_DIRECTIONS FOR THIS TASK_
Repeat verbatim, and only, the lines of the data below, beginning at the line that contains "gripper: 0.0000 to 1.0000" and stopping after the line that contains "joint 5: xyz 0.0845".

_Stored dataset items_

BEGIN

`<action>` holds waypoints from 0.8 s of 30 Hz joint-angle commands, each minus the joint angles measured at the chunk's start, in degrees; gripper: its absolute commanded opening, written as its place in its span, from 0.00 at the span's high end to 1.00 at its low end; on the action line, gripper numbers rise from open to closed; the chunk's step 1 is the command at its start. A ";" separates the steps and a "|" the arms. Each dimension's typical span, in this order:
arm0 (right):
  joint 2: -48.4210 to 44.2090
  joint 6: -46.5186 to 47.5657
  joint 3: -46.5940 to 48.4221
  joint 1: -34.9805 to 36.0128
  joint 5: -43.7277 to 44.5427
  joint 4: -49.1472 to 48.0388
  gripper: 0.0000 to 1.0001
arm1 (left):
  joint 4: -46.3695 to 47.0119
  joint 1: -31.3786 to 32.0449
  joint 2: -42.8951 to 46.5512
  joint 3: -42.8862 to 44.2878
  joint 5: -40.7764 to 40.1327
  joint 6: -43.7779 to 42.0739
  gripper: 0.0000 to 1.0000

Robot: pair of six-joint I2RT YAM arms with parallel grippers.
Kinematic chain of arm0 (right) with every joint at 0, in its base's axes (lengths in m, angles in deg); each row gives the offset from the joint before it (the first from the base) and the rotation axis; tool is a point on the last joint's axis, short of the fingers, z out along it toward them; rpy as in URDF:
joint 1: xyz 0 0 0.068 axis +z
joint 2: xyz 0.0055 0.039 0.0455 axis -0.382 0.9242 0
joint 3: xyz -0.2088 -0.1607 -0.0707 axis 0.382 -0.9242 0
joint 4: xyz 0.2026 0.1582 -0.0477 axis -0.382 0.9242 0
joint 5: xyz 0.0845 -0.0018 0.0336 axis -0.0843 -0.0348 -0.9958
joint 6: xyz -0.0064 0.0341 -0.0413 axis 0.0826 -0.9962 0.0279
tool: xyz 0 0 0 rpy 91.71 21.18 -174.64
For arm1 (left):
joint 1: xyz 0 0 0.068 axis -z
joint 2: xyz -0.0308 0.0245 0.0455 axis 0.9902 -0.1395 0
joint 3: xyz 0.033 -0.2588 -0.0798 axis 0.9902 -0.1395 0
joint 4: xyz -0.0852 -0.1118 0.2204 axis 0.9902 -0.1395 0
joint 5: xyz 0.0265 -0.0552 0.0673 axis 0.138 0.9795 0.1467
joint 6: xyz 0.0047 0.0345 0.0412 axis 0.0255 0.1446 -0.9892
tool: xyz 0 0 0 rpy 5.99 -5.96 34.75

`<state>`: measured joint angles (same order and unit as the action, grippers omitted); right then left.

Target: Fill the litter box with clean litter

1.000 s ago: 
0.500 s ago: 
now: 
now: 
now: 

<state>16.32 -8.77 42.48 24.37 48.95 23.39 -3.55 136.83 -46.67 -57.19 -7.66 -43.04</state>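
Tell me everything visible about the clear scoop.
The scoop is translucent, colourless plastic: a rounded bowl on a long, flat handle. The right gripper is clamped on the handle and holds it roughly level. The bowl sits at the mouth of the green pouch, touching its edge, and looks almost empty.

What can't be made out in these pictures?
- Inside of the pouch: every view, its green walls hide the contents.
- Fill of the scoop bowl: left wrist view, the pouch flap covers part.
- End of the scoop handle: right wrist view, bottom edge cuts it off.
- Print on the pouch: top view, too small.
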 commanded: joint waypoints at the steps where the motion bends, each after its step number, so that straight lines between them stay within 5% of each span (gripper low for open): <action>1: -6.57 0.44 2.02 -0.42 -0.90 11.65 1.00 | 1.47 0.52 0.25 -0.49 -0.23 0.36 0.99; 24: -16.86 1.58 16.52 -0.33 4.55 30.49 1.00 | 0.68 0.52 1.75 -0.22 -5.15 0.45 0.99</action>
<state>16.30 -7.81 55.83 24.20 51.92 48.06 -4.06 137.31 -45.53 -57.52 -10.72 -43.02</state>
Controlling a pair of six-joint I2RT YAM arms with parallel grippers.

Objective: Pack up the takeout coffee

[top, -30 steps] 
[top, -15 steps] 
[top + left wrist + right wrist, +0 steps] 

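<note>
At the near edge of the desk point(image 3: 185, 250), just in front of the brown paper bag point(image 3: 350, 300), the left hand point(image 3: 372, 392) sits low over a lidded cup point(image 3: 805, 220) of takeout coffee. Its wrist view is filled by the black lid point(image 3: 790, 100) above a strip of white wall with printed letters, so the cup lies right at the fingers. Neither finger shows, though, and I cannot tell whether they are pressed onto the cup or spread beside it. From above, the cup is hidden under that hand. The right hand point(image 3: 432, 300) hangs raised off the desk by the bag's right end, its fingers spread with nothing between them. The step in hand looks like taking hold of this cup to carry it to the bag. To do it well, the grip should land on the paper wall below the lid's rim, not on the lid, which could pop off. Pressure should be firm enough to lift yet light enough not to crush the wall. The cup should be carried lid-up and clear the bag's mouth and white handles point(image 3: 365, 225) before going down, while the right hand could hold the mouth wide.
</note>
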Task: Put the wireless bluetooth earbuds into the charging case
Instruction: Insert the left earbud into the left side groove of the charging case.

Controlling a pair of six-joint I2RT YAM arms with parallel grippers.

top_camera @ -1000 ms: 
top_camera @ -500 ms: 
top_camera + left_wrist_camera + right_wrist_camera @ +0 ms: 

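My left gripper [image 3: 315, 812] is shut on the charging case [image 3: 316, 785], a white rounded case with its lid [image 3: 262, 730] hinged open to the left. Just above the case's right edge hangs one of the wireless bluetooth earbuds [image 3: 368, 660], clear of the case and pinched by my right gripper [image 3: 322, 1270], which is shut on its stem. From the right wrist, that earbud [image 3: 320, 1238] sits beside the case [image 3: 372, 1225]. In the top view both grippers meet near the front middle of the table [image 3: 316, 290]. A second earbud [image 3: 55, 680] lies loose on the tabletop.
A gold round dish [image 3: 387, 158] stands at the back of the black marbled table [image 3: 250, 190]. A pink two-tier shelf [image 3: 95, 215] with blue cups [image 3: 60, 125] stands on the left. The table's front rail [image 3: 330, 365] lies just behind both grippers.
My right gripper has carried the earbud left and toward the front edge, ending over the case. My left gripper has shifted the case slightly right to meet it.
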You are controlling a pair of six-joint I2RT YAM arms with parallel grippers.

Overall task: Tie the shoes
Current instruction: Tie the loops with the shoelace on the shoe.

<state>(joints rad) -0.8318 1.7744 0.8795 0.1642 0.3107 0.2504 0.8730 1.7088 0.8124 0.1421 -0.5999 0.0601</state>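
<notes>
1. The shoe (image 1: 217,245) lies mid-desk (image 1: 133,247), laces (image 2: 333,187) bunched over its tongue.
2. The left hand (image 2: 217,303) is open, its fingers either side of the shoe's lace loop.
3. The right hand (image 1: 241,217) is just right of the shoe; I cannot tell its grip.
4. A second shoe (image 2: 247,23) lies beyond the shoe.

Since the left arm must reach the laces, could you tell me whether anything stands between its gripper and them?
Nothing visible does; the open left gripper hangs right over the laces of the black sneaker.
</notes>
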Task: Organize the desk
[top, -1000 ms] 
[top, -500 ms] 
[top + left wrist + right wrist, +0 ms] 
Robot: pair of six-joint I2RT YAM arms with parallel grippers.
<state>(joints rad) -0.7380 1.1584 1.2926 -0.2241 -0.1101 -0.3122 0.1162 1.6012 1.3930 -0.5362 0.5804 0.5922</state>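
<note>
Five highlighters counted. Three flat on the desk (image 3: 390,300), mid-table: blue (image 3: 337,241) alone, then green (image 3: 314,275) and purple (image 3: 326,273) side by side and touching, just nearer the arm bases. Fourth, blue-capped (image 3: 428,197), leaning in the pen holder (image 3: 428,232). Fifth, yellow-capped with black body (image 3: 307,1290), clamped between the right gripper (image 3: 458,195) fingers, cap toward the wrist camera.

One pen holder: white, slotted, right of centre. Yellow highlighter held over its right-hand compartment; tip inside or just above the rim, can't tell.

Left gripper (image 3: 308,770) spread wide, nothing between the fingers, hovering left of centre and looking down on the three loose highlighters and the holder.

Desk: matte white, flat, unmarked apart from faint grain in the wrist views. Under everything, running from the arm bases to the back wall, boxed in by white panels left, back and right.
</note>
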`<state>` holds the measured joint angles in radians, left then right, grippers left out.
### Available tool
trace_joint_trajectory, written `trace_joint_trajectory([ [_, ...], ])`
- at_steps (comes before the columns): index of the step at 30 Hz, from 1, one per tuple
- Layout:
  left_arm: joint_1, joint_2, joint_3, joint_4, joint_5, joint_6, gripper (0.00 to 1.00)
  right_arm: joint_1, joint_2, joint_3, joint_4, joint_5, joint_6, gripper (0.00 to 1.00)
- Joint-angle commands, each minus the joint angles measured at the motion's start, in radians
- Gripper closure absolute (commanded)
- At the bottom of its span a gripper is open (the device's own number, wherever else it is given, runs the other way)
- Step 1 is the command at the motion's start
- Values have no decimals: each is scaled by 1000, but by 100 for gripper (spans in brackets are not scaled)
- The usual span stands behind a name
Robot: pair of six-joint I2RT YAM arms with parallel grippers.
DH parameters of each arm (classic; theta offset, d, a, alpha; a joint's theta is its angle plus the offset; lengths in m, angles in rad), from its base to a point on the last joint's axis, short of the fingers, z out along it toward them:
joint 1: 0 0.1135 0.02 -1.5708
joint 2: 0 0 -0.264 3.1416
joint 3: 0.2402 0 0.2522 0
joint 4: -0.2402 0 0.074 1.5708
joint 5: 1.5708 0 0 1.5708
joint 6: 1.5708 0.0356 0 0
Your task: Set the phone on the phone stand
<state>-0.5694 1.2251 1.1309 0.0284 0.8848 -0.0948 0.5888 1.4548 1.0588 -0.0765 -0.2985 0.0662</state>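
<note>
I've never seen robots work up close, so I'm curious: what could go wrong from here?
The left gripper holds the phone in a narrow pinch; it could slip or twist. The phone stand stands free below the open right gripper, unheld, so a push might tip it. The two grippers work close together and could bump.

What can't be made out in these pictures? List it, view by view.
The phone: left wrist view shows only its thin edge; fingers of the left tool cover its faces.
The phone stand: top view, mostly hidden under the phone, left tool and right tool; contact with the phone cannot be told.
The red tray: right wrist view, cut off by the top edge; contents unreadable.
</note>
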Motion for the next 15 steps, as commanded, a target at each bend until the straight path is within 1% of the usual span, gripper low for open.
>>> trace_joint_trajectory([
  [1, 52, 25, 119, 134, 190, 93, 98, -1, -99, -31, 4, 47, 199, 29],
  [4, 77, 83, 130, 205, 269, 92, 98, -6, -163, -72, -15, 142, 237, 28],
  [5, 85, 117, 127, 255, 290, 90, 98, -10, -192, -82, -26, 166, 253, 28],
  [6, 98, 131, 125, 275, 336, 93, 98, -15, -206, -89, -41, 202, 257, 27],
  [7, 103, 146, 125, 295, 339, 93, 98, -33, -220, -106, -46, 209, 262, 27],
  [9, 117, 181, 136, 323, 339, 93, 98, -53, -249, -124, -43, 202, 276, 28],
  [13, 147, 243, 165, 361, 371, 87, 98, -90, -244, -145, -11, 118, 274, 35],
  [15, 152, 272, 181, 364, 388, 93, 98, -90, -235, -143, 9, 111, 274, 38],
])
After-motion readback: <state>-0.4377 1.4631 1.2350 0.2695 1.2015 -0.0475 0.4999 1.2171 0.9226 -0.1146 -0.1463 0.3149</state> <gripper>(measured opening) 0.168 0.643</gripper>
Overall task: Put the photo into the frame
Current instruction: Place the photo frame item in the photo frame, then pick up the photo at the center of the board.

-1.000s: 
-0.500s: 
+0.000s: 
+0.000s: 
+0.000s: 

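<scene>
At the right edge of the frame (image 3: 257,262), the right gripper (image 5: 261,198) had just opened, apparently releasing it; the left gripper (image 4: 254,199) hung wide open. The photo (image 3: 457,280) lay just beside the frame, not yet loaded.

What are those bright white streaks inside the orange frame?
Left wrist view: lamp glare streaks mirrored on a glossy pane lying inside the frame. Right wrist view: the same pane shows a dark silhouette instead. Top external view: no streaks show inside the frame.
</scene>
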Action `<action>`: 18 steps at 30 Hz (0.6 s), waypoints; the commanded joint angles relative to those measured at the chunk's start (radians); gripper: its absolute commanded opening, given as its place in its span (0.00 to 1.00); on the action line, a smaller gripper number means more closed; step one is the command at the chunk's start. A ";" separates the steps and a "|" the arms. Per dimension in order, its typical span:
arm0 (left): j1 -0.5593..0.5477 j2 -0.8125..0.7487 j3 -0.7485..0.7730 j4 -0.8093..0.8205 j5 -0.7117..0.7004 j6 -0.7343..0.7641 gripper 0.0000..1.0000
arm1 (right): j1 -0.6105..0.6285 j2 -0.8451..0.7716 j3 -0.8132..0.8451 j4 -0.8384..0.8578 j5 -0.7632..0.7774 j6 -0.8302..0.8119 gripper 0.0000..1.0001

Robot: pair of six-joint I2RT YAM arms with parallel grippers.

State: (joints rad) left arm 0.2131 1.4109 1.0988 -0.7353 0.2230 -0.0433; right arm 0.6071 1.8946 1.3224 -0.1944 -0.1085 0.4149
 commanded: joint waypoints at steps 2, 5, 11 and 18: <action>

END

_ANSWER TO THE EXERCISE_
  gripper: 0.0000 to 1.0000

Robot: pair of six-joint I2RT YAM arms with parallel grippers.
Kinematic chain of arm0 (right) with every joint at 0, in its base's axes (lengths in m, angles in deg); each row gives the offset from the joint before it (the first from the base) and the rotation axis; tool is a point on the last joint's axis, short of the fingers, z out along it toward them; rpy as in URDF:
joint 1: xyz 0 0 0.068 axis +z
joint 2: xyz 0.0055 0.039 0.0455 axis -0.382 0.9242 0
joint 3: xyz -0.2088 -0.1607 -0.0707 axis 0.382 -0.9242 0
joint 4: xyz 0.2026 0.1582 -0.0477 axis -0.382 0.9242 0
joint 5: xyz 0.0845 -0.0018 0.0336 axis -0.0843 -0.0348 -0.9958

This finishes the response to the exercise.